I found this practice made life more of a celebration and it helped me overcome my tendency to look at what’s missing and what could be improved upon. There’s no doubt that’s a useful orientation in certain situations, but as a way to live life? NOT!
So I’d like to revive this gratitude practice, and I’ll begin by expressing gratitude to The Practice Project for reminding me how much I enjoy it and inspiring me to begin again!
By the way, this simple gratefulness practice has been shown to modulate depression as much and in some cases even more than anti-depressants. So for anyone reading this who might be suffering through some sadness or despair, I highly, highly recommend writing down three things a day that you are grateful for. It’s simple, it’s powerful, and it sure can’t hurt!
Anything else you’d like to share about practice.
As you’ve probably seen from my answers thus far, I am not committed to one specific form of practice above all others. I really, really don’t believe in making yourself a machine around practice – or around anything, really. I feel it’s much more important to be clear about WHY you are practicing. If you are clear about that, then you can successfully shift your daily walk by the river in the mountains to savoring a cup of tea in your hotel room, when you need to.

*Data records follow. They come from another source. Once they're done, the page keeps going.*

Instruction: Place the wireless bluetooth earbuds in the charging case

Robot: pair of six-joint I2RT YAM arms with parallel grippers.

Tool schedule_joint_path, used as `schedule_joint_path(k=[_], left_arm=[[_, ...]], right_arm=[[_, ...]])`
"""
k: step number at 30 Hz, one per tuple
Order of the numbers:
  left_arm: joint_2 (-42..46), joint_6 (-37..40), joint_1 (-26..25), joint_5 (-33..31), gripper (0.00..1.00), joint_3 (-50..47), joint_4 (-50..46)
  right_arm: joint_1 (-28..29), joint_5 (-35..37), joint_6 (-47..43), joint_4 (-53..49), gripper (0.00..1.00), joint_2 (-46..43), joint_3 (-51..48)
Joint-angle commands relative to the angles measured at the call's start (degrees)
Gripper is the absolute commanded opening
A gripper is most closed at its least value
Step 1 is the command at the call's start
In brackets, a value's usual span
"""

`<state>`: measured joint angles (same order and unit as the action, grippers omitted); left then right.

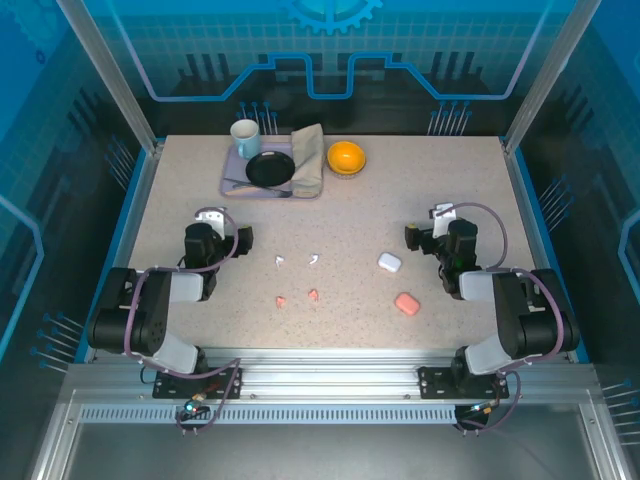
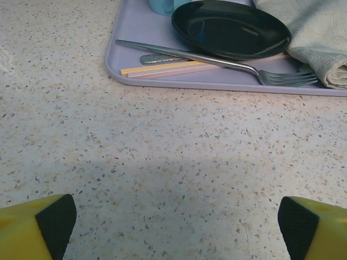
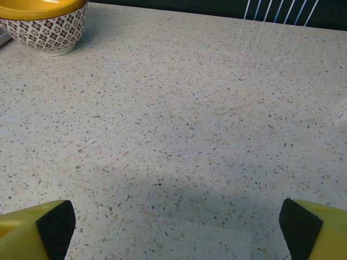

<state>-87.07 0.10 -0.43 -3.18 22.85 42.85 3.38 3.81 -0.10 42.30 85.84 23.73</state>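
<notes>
On the speckled worktop (image 1: 350, 215), the salmon-pink rounded plastic case (image 1: 407, 303) lies nearest, just in front of the white rounded plastic case (image 1: 389, 262). Left of the white case lie the two salmon-pink stemmed plastic earbuds (image 1: 313, 294), a little nearer, and the two white stemmed earbuds (image 1: 314, 259), level with it. All four are loose on the worktop. The left fingers (image 2: 54, 225), far left of the white case, are spread wide and empty. The right fingers (image 3: 303, 227), just right of it, are spread wide too. Far behind the case stand a lavender tray (image 1: 232, 182) and an orange bowl (image 1: 346, 157).
</notes>
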Motion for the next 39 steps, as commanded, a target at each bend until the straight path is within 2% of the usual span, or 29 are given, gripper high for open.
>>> schedule_joint_path(k=[1,27,29,31,32,34,37,39], left_arm=[[0.1,0.5,-0.4,-0.6,0.99,0.9,2.3],[0.1,-0.6,1.3,2.3,0.99,1.2,1.5],[0.5,-0.5,1.2,2.1,0.99,1.5,1.1],[3.1,-0.8,0.6,-0.5,0.99,4.8,-6.8],[4.0,-1.7,0.6,-2.0,0.99,8.1,-13.4],[5.1,-2.5,0.6,-4.1,0.99,12.2,-21.0],[7.3,-3.7,0.5,-4.8,0.99,15.3,-25.8],[8.7,-5.9,0.4,-4.7,0.99,18.5,-30.9]], right_arm=[[0.2,-0.5,-0.7,1.0,1.0,0.4,0.9],[-0.6,-1.8,-0.1,0.7,1.0,0.3,1.1],[-0.2,3.7,1.6,-4.6,1.0,-2.9,3.2],[-0.6,6.7,6.2,-22.3,1.0,-8.2,9.7],[-1.3,5.4,8.7,-30.9,1.0,-9.8,13.5],[-1.4,5.5,13.2,-42.0,1.0,-12.5,19.3],[-2.4,11.0,27.3,-56.6,1.0,-14.2,26.1],[-4.4,5.0,29.5,-62.8,1.0,-13.6,30.3]])
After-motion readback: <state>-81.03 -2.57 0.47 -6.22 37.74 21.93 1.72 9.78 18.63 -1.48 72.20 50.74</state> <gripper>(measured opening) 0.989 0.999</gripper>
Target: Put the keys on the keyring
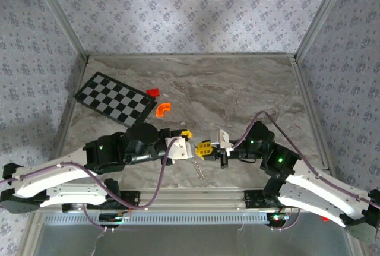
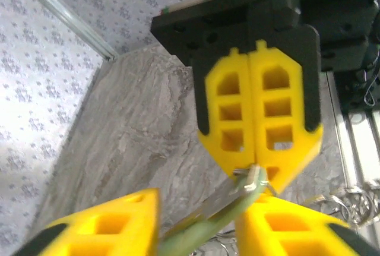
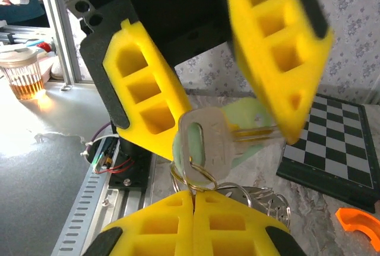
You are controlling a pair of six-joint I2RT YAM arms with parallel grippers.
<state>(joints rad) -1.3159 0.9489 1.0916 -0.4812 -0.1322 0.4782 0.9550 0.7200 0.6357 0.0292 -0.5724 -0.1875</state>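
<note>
Threading the Key in Mid-Air

Closest to the arm bases, off the near right of the checkered board (image 1: 113, 98), the two grippers meet tip to tip above the table (image 1: 249, 89). The right gripper (image 3: 193, 196) has its fingers pressed flat together, pinching the keyring (image 3: 191, 177) where its thin wire loops poke out between them. More silvery rings dangle beside it.

The left gripper (image 2: 199, 223) faces it with fingers standing apart. The keys (image 3: 202, 140) (a silver head with a hole, backed by a pale green oblong) span the gap between them. The head lies against one finger and the blade tip against the other, so it looks clamped end to end. The hole in the head sits right at the ring's loops; I cannot tell whether the wire has entered it.

The step in hand, as I read it, is the threading itself. The next move calls for a small, slow push or twist of the key along the wire, with the ring held steady.

Farther out, an orange curved piece (image 1: 162, 108) lies just off the board's right edge. A small red block (image 1: 153, 91) sits by the board's far right corner.
</note>
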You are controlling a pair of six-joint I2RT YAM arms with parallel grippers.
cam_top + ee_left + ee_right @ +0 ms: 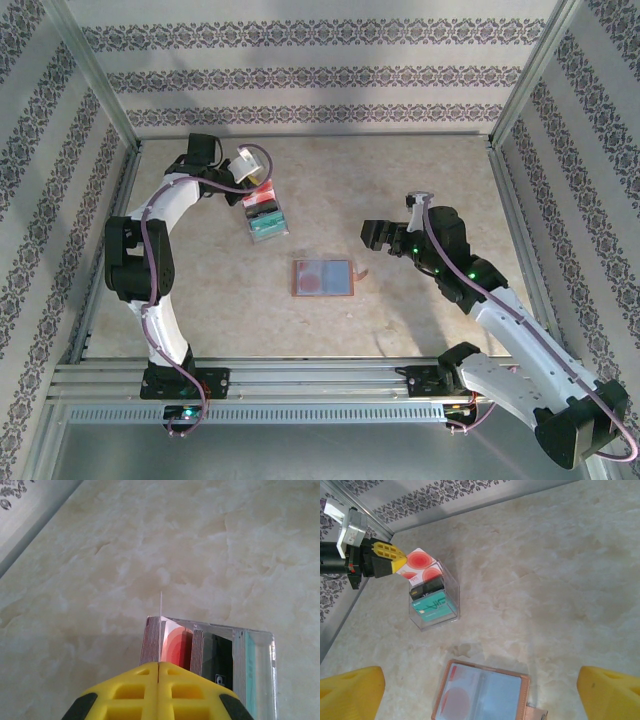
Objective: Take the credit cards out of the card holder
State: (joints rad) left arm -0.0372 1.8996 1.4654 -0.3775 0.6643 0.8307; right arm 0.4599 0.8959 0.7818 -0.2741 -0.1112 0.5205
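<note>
- My left arm is bending far out, left pincer [402, 562] clamping a credit card [421, 560] over the clear box [437, 615].
- My right pincer [375, 237] is hovering wide, card holder [322, 276] lying open beneath.

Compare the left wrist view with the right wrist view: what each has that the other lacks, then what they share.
Left wrist: the thin edge of the credit card clamped in the shut left hand. Right wrist: the open card holder, framed by the open right hand. Both: the clear box of stacked cards, the left hand, the table.
</note>
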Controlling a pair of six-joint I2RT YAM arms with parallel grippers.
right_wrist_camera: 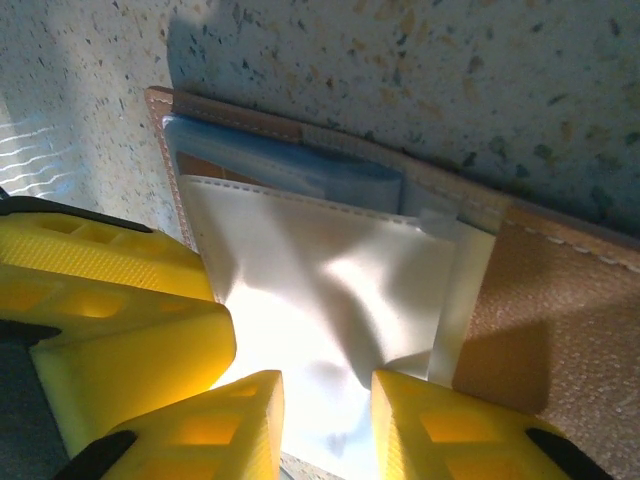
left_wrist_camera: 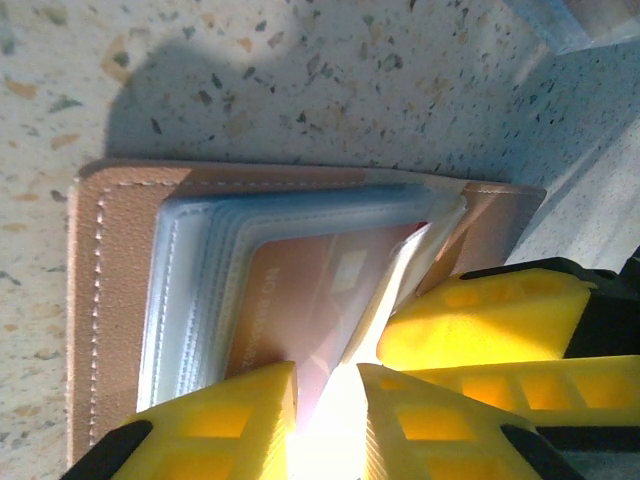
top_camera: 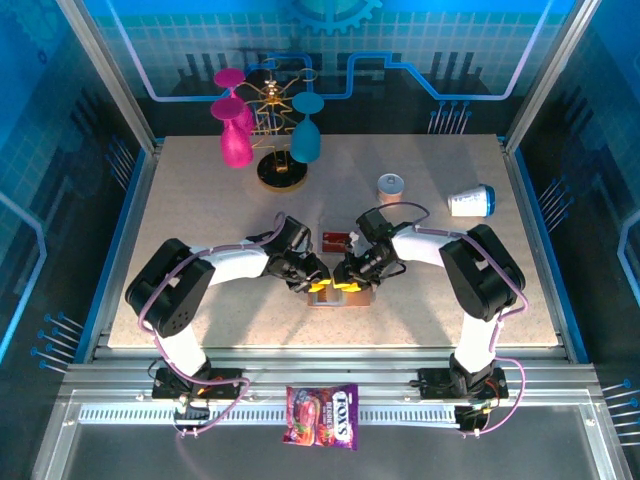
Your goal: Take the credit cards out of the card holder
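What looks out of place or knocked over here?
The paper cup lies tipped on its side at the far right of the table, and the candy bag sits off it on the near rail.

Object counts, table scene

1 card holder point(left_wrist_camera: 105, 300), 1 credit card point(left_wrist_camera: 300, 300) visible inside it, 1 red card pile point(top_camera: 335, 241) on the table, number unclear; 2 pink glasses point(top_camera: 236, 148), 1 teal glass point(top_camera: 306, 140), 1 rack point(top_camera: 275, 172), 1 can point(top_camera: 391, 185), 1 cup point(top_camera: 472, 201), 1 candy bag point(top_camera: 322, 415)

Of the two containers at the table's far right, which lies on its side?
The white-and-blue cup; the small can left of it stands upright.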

That’s not to say you do something different every day and call it practice, though. That’s a bit of a cop out. It is important, I believe, to have a core set of practices that stay consistent over an extended period of time, even if different eras see substantial shifts. There are many benefits of practicing one thing repeatedly, including that you continually get to see how you are different in it each moment, each day. Practice can teach you a great deal about yourself, if you pay attention.
Not everyone would agree with this, but for me what has worked is to learn how to be both consistent and flexible. This allows me to move fluidly with life as it is, rather than adhering to some rigidly idealized version of life as I think it should be. For me, this has been a bigger support to consistency of practice than perhaps anything else.